● Problem statement:
Go through the listing below and output exactly the line with "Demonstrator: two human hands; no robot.", the line with "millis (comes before", and each line between; omit the rest.

####

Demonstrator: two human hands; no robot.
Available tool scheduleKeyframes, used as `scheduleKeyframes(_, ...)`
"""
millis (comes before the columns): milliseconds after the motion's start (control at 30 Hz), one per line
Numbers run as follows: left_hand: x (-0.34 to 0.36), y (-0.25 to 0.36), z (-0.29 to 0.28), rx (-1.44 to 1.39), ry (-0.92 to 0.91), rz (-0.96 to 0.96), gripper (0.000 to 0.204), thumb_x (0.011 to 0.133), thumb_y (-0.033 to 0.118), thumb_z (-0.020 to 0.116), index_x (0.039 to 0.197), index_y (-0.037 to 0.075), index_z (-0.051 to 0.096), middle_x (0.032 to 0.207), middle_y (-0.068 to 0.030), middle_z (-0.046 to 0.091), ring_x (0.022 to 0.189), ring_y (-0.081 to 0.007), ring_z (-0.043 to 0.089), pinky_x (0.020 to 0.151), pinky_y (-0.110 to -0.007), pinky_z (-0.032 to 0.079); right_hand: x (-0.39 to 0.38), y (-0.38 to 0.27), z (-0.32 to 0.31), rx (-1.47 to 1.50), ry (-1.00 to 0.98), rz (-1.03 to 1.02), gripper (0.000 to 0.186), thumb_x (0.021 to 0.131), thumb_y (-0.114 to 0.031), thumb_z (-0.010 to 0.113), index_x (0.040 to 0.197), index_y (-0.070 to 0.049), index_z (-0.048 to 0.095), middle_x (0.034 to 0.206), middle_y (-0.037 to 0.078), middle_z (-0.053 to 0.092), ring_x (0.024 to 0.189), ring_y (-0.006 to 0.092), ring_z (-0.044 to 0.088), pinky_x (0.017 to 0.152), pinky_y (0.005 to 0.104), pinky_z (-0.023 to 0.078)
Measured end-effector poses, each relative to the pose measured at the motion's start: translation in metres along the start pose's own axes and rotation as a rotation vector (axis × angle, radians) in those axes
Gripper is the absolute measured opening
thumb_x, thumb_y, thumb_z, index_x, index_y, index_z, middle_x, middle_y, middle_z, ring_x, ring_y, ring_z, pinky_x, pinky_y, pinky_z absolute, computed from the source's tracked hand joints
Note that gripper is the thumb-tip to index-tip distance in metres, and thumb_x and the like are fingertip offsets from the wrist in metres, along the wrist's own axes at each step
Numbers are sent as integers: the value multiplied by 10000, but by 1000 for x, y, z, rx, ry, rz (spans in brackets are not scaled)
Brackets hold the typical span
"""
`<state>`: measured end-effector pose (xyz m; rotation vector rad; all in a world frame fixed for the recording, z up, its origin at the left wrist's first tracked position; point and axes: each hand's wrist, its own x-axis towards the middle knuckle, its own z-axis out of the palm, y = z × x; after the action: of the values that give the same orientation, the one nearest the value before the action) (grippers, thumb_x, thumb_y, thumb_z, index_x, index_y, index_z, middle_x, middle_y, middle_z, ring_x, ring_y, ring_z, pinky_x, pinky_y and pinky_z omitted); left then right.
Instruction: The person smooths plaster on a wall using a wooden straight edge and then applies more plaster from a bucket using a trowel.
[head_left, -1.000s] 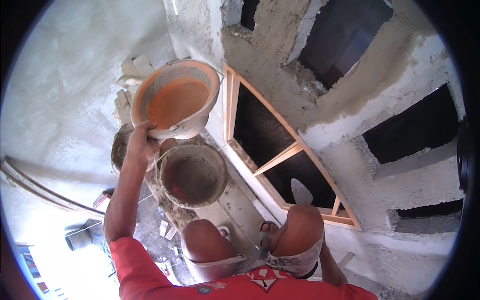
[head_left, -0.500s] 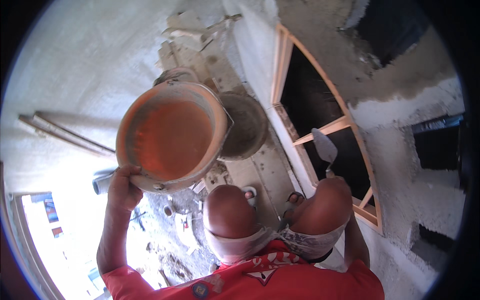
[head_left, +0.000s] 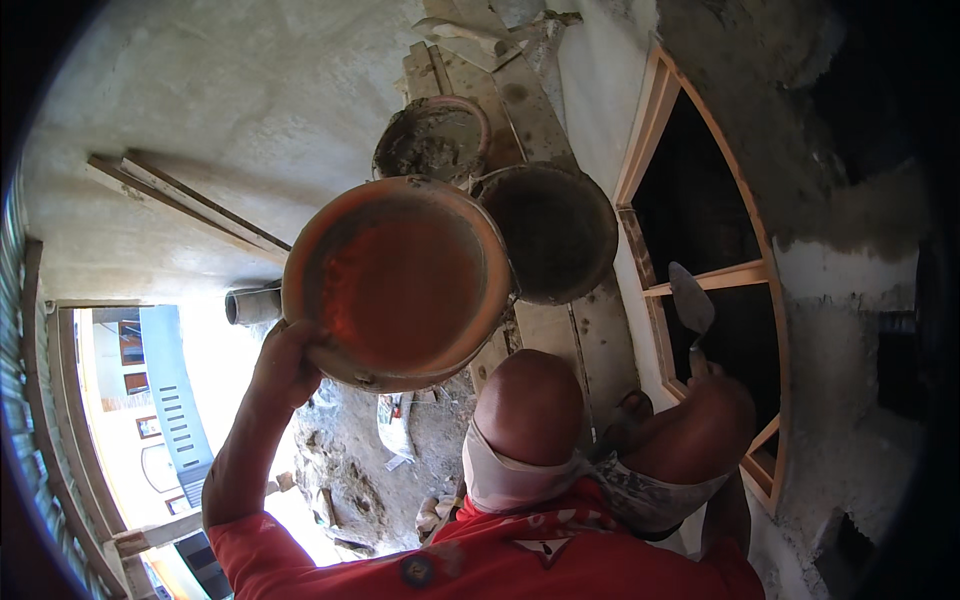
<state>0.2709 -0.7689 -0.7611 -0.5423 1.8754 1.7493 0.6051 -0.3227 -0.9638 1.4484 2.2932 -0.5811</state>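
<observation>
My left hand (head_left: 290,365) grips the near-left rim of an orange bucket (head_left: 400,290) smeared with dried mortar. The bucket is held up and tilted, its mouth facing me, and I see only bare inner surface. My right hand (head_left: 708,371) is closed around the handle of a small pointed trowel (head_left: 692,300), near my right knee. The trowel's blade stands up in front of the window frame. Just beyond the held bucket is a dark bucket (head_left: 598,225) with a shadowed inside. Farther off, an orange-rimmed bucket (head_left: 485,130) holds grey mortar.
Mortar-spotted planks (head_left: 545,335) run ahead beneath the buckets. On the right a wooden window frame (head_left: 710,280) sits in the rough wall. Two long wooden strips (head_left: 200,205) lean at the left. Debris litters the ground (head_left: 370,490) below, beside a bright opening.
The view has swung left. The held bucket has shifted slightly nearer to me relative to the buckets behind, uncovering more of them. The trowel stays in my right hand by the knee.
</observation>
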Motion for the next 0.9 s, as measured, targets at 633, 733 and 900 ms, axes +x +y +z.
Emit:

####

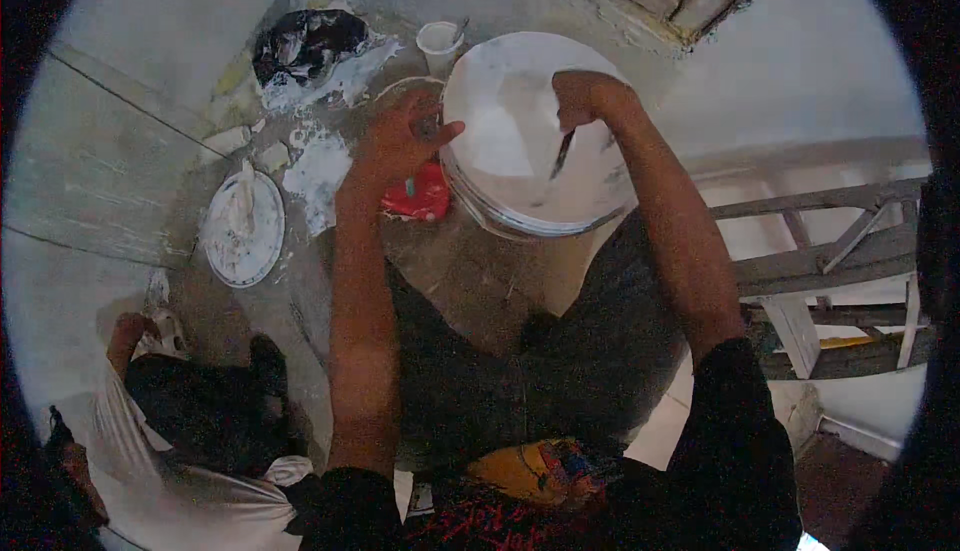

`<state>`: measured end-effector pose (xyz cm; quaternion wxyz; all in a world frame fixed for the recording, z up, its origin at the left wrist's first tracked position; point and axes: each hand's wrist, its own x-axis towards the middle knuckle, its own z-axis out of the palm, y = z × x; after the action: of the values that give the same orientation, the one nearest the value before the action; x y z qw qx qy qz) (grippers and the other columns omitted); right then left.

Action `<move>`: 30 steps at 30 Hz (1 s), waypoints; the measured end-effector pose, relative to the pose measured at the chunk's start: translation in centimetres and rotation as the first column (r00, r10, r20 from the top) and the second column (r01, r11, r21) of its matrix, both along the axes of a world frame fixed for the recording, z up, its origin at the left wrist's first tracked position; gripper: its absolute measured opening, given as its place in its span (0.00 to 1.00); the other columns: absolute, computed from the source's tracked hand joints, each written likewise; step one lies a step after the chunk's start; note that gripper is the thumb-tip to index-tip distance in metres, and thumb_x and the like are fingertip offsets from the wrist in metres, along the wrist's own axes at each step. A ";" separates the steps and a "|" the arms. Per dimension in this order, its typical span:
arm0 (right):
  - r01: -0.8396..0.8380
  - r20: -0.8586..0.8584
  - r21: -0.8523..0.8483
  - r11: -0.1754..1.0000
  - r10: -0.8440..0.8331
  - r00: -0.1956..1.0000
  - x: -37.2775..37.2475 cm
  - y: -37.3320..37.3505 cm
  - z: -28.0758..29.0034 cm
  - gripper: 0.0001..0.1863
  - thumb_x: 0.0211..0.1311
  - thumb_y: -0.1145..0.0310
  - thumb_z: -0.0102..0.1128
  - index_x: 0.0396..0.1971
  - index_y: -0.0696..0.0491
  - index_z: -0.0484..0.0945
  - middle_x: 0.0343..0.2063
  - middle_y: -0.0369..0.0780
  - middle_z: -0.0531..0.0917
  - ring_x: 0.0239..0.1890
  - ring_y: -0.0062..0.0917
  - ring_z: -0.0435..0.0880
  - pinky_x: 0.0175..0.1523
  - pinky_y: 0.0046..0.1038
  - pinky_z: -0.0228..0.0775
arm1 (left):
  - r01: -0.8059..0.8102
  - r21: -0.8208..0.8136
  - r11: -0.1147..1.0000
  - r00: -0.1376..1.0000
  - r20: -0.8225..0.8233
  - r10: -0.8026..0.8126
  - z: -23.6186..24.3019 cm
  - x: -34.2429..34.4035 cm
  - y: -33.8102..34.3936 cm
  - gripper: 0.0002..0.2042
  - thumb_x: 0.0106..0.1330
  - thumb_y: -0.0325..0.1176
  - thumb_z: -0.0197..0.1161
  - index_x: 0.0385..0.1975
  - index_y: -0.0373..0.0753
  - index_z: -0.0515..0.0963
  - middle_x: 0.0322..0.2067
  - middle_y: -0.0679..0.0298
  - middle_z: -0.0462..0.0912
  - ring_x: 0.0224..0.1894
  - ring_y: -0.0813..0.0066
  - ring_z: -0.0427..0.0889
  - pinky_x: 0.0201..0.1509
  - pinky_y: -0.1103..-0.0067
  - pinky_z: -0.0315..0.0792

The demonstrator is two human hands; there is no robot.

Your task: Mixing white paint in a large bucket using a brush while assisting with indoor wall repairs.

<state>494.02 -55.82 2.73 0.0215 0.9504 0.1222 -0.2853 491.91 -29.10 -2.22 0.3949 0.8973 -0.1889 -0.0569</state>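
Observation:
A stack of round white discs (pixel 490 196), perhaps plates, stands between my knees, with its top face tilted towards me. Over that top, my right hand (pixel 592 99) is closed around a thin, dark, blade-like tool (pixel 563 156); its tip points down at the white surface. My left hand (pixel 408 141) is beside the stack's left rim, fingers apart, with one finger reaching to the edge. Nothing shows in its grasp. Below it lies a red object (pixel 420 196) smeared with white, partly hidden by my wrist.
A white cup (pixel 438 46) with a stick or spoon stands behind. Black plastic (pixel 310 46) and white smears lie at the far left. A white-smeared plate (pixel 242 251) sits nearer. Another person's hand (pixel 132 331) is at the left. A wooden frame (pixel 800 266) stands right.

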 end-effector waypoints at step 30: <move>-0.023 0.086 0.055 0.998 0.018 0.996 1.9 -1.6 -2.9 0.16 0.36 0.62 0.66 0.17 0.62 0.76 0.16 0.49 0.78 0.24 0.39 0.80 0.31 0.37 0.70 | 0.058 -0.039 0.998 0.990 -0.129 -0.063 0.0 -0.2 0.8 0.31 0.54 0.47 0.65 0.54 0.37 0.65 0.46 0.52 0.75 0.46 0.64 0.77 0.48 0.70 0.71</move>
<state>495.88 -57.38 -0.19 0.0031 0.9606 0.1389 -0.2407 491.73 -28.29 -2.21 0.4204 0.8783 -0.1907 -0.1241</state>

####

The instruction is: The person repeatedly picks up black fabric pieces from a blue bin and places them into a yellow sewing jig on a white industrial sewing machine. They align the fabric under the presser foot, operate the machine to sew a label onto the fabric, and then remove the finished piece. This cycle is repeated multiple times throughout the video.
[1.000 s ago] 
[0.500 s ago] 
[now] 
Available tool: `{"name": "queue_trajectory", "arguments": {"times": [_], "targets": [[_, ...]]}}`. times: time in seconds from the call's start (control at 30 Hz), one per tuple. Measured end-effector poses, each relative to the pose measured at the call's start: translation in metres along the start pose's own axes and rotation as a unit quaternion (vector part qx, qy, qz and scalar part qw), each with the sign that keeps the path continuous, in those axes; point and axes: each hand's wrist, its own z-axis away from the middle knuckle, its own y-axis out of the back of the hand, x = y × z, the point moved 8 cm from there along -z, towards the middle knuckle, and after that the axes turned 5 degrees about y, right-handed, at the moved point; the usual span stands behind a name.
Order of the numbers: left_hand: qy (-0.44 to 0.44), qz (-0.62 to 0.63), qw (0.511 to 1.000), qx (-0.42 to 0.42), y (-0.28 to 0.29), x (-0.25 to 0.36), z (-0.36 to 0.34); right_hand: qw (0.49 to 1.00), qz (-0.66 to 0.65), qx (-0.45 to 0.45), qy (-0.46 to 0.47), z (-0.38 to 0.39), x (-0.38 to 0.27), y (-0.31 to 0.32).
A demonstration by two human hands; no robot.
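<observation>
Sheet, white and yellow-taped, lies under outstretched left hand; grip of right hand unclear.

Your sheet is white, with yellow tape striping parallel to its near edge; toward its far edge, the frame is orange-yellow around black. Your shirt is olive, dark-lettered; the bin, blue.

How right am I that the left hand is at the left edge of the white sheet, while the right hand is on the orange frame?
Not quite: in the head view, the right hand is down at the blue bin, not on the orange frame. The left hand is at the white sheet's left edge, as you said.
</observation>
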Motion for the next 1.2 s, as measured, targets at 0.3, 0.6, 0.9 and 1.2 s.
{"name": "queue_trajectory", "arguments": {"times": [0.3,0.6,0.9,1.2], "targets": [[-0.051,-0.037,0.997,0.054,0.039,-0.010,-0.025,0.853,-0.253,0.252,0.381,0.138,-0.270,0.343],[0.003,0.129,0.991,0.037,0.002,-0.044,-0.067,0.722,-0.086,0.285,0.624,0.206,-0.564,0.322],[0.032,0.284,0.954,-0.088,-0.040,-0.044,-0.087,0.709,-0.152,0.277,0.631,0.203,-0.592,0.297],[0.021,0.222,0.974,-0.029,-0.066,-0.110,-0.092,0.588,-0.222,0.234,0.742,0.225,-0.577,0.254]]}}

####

● Finished task:
Demonstrator: two human hands; no robot.
Available tool scheduleKeyframes, used as `scheduleKeyframes(_, ...)`
"""
millis (comes before the columns): milliseconds after the motion's start (control at 30 Hz), one per line

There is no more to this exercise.